Сдвинулись со старых мест и планеты, пройдя тот самый путь среди звезд, какой прошли бы и на небе. Механизм представлялся разумным, живым. Казалось невероятным, чтобы игра рычажков и колесиков могла создать такие сложные и разнообразные движения.
— Ты совершил невозможное! — сказал учителю Гераклид. — Вдохнул душу в медные холодные части машины. Твой глобус умеет не только дышать и двигаться, но и делать вычисления. Откуда бы иначе Луна знала, что ей следует делать один оборот за двадцать девять оборотов сферы, а Солнцу за триста шестьдесят пять?
— Делает вычисления? — Архимед с любовью погладил сверкающую выпуклость глобуса. — Нет, он не делает вычислений. Просто гармония мира подменена в нем сходной гармонией механизмов.
— А эти звуки… Ты хотел изобразить музыку Платоновых сфер?
— Нет, Гераклид, — усмехнулся Архимед, — просто я не нашел другого способа передать движение некоторым внутренним частям, как подвести к ним трубки и поставить воздушные вертушки. Они-то и шумят. Планеты, я думаю, перемещаются бесшумно.
_____
В назначенный день состоялось чтение новой книги Архимеда. В парадном зале дворца собралось много народа: члены царской семьи, знатные горожане, иностранные гости. Столб солнечных лучей падал из прямоугольного проема в потолке, освещая блестевшую золотом сферу. Рядом с ней на небольшом столике с гнутыми ножками лежала в раскрытом ларце книга.
Гераклид волновался. Как воспримут эти люди, в большинстве далекие от астрономии, работу, достаточно сложную по замыслу и выполнению?
Архимед не был хорошем оратором. Устройство глобуса он объяснял сбивчиво, останавливался на деталях, которые, вероятно, вызвали у пего наибольшие затруднения. И этим еще больше запутывал слушателей.

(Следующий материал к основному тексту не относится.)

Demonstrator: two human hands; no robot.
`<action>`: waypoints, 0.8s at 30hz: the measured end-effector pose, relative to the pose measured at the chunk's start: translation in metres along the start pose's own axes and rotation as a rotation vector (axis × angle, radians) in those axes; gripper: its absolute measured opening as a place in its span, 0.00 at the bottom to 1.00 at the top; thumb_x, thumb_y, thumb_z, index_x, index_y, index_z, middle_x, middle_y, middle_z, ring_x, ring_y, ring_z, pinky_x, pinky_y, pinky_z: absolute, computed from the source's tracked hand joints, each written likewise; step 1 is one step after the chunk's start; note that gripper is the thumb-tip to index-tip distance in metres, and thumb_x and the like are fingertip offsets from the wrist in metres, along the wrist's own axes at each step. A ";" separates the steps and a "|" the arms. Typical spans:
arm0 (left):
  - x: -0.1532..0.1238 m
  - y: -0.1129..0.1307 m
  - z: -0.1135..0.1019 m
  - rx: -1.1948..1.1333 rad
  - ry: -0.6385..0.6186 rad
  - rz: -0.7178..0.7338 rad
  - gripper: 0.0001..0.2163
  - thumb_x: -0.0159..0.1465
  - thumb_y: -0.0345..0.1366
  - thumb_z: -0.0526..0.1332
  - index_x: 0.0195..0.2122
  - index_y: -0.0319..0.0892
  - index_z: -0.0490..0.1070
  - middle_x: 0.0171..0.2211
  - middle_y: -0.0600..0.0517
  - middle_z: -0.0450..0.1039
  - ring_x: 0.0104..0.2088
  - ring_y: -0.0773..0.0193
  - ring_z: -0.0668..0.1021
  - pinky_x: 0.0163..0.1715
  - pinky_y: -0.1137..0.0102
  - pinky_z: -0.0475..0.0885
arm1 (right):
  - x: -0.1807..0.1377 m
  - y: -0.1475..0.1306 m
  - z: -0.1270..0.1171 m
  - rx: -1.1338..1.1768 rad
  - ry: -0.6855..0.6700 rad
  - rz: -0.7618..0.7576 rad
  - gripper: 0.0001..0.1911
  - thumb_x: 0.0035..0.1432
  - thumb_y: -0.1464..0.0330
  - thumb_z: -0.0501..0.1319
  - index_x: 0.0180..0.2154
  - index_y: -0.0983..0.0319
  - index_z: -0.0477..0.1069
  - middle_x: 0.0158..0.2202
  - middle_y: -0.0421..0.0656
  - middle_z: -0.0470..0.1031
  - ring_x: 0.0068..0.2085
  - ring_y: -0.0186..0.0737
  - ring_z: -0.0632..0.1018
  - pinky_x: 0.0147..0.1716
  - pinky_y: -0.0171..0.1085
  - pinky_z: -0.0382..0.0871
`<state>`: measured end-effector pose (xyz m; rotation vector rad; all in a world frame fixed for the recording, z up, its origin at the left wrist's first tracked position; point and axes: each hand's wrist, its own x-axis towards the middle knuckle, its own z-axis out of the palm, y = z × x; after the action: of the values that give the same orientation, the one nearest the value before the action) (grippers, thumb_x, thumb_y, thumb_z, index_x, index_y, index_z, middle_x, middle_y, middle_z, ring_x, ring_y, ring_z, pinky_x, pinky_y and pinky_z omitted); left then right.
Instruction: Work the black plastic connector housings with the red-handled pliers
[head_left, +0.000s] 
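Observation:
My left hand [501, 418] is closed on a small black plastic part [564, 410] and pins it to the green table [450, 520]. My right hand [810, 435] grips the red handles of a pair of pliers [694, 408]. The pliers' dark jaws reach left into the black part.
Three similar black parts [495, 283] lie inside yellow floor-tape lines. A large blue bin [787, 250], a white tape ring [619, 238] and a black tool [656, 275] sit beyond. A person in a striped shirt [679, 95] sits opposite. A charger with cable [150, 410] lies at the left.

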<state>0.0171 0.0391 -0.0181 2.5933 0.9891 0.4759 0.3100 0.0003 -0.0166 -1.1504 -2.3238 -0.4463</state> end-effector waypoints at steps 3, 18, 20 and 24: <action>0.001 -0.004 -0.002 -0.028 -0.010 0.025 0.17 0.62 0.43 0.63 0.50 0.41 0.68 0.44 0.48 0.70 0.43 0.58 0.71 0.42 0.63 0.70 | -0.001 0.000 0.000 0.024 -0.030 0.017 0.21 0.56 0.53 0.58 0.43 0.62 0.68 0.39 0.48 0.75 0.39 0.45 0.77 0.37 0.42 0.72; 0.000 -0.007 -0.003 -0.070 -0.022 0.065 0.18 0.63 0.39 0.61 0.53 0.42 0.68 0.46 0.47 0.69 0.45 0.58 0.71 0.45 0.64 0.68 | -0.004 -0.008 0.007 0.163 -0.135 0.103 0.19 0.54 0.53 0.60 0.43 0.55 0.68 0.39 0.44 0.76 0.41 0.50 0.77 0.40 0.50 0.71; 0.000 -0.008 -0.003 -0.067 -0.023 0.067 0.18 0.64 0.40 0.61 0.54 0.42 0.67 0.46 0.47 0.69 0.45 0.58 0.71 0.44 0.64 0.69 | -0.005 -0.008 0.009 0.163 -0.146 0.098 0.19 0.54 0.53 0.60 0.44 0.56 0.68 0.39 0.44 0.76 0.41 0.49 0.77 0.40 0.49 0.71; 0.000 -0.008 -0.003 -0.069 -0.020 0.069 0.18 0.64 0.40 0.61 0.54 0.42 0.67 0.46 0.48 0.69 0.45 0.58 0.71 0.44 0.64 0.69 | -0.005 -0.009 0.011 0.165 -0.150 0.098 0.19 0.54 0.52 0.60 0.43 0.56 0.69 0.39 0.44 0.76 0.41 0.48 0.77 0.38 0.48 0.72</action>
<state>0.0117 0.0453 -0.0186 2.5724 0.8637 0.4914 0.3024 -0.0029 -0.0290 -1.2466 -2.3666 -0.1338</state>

Дойдя до строения вселенной, ученый оживился. Большие числа были его стихией. Приводя примеры, уменьшая для сравнения привычные вещи, он сумел распахнуть перед слушателями просторы, от ощущения которых начинала кружиться голова. Гераклид был поражен, с каким вниманием гости слушали рассказ о тайнах планет. Вояки и торговцы, живущие заботами сегодняшнего дня, может быть, пи разу в жизни не обращавшие глаз к звездам, как завороженные следили за картиной мира, которую рисовал перед ними живой высохший старик, разумом проникший в дали, не доступные ни кораблям, ни птицам. Гераклид чувствовал, что по-настоящему понимают учителя совсем немногие: Скопин, Бел-Шарру-Уцар, может быть, Прокл. Но верили все, верили и восхищались.